The wood parts produced by HF gluing are often met in practice. The
research has shown that HF glued parts have different deformations as
compared with the hot glued parts made by conventional hot gluing.
(Resnik, 1995).
For the analysis of stability of a wood construction product
exposed to loading is important to know what kind correlation exists
between deformations ([epsilon]) and stress ([sigma]). It was believed
for a long time that linear correlation between stress and deformation
was sufficient for product construction design (Hook's law). It was
known that during long loading period wood-bending strength decreased.
In the practice, the difference between behavior of wood products and
the result carried out according to Hook's law has been shown. The
ratio between stress and deformation was not linear in the whole area
and deformation was not entirely recovered. It has been determined that
the correlation between stress and deformation was not linear in the
whole area and deformation was not entirely reversible. Wood behaves as
a linear viscoelastic material up to certain load limit at constant
moisture and temperature. (Hanhijarvi and Hunt, 1998); (Dinwoodie,
2000). In the present research of the data related to the relevant
physical and mechanical properties of laminate elements, produced by
different technological gluing procedures, were determined by
experimental method.
2. EXPERIMENTAL DETAILS
Pealed beach veneer (Fagus Sylvatica L) of the 1st degree of
quality, mostly with radial cut, size 550x550x2.1 mm and with 5.5%
average moisture content was used for the construction of laminate
elements. Melamine-urea-formaldehyde glue was used. Glue was spread over
veneer manually by roller in quantity of 180 g/m2. The specific pressure
of 1.8 MPa was applied for gluing. HF generator was used for HF gluing.
Working frequency of the generator was 4.75-6.3MHz, nominal power 6-18
kW generating 800 V/cm strong electrical field between electrodes.

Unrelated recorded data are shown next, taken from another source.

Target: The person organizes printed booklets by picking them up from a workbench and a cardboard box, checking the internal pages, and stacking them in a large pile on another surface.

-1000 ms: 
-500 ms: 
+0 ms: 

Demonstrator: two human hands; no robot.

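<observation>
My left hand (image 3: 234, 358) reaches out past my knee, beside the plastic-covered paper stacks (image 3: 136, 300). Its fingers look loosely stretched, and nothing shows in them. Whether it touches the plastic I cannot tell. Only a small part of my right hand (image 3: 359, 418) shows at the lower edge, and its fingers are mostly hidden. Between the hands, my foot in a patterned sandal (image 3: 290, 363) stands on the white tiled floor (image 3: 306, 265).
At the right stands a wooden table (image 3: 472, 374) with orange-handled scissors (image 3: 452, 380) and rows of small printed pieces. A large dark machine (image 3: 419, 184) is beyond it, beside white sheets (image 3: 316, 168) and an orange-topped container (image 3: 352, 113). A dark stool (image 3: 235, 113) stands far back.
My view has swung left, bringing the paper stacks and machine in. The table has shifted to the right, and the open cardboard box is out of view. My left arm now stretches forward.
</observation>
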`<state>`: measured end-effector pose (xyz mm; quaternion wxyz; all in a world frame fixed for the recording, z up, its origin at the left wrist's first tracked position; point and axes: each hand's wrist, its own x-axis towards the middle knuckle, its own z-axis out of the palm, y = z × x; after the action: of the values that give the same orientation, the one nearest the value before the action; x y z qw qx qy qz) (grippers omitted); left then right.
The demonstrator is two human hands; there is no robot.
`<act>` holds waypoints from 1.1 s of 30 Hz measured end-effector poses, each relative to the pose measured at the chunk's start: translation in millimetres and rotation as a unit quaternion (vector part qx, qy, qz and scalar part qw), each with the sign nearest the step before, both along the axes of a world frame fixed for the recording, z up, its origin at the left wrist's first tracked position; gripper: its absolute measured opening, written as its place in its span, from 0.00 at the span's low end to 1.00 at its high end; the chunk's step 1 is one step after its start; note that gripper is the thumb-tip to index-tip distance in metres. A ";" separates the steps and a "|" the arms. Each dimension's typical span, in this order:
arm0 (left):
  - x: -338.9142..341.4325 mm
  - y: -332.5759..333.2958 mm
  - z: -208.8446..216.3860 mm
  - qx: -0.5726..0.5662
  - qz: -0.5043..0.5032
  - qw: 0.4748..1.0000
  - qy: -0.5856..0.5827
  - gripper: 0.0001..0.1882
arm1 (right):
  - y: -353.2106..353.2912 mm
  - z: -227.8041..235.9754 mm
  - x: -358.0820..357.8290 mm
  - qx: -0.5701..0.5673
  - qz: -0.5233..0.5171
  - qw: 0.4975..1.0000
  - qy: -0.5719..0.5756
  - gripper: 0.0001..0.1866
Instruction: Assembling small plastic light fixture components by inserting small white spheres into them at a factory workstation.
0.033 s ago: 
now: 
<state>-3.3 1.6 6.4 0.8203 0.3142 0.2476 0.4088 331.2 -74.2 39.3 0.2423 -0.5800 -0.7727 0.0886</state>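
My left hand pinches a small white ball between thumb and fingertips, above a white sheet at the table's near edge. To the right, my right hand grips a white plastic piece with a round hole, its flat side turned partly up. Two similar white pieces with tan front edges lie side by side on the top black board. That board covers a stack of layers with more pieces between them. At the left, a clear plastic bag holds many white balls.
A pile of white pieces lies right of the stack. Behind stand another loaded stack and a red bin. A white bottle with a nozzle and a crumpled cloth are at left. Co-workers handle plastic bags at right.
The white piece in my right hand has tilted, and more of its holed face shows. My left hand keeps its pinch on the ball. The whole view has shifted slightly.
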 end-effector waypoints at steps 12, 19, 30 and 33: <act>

During the gluing procedure the temperature between the third and fourth
layer of veneer was measured and its flow chart is shown in Figure1.
[FIGURE 1 OMITTED]
The boards made by conventional hot gluing were marked as K and the
boards made by HF gluing were marked as HF. After standard conditioning
(T = 20 [degrees]C and f = 65%) specimens were cut out of each laminate
elements board for determining relevant mechanical properties, as well
as 15 specimens, 40 mm of width, for creep compliance test. Creep test
was carried out on a device with four-wheel loading, where it was
possible to perform creep test for 5 elements simultaneously (Figure 2).
The device was placed in a chamber where relative humidity was
maintained at a constant level (94 %) by axial fans forcing the air to
flow over a container with saturated solution of water and
[K.sub.2]S[O.sub.4]. The room temperature was 22.5 [degrees]C. Constant
loading level was applied by weights (Figure 2 position 6). The mass of
the weights together with press device was 35.94 kg, which is 17.5% of
the maximum loading (sample fracture). By means of an electronic
computer card A/D the processor records data in the first 10 seconds at
the rate of 5 data/measurements per second, then one data/measurement
per 2 seconds over the next 600 s and then one data/measurement per 600
s.
[FIGURE 2 OMITTED]
The theory of viscoelasticity defines standard mechanical models
used for description of viscoelastic properties of the materials. The
simplest models that can sufficiently describe linear viscoelastic
behavior of wood at constant moisture content and temperature are the
three-parameter and four-parameter Burger models, respectively
(Skrzypek. and Hetnarski, 1993)
For the given loading situation, it is considered for viscoelastic
materials that modulus of elasticity (E) is equivalent to relaxation
modulus. For moderate loading values (compared to bending strength) and
for the linear viscoelastic material behavior, the creep compliance is
equivalent to the reciprocal value of elastic modulus [Obucina at al.,
2006]
[DELTA]U(t) = 23/648 F x [l.sup.3]/I x J(t)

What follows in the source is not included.